Object Detection with YOLO using TensorFlow

Object detection is a computer vision task that identifies objects in an image and determines their exact locations. It combines classification and localization to detect multiple objects simultaneously within a scene.

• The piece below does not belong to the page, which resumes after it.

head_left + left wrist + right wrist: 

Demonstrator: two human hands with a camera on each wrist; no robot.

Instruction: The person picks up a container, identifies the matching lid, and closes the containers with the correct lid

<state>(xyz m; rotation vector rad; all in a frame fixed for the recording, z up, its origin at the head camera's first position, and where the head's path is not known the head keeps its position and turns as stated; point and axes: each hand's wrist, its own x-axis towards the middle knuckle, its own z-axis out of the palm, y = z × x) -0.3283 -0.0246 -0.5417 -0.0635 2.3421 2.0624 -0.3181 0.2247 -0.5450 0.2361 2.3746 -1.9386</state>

YOLO a real-time detection algorithm that processes the entire image in a single pass, making it much faster than traditional multi-stage methods.

Key components of YOLO:

Darknet-53 Backbone: 53-layer CNN for useful feature extraction.
Detection Heads: Three prediction layers for multi-scale detection.
Anchor Boxes: Predefined box shapes used to detect objects of different sizes.

Step By Step Implementation

Here we implement a complete YOLOv3 pipeline in TensorFlow from building the model and loading weights to running inference and visualizing final object detections.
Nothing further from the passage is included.